Cirilo solo la acompañó hasta la entrada.

Al ver entrar a Odalys, Fortunato fijó su mirada en las quemaduras de su mano, frunciendo el ceño ligeramente, "¿Te lastimaste en otro lugar?"

"No, eso es todo."

Fortunato le pasó un contrato desde el asiento de al lado, "¿Te suena familiar?"

Odalys lo revisó; era el contrato que había firmado inicialmente con Cirilo, "¿Qué quieres decir con esto?"

Estaba claro que no lo mostraba sin razón; tenía un propósito.

Justo cuando Fortunato estaba a punto de hablar, la puerta del café se abrió violentamente. Cirilo estaba en la entrada, bloqueando el paso al recién llegado: "Sr. Borrego, Fortunato y la Sra. Tovar están hablando de negocios, le pido que espere un momento."

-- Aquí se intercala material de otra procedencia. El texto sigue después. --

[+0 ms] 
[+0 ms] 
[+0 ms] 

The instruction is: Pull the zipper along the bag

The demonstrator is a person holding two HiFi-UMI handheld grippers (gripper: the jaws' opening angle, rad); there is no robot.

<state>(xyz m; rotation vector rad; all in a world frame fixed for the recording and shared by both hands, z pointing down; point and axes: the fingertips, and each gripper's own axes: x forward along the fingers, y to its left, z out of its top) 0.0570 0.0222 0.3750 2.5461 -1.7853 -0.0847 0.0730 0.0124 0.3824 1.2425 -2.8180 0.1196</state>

"¿Y si no quiero esperar? No sabía que Fortunato tenía asuntos tan urgentes que discutir con mi esposa."

Ambos se enfrentaron, ninguno dispuesto a ceder.

En medio de la tensión, Fortunato con calma dijo: "Deja pasar al Sr. Borrego."

Luego, se dirigió a Odalys, revelando el motivo de la reunión: "Tengo una colección de antigüedades en el extranjero que, por ciertas razones, no puedo traer de vuelta por ahora. Por eso, me gustaría que fueras al extranjero para restaurar estas piezas por mí, durante un año."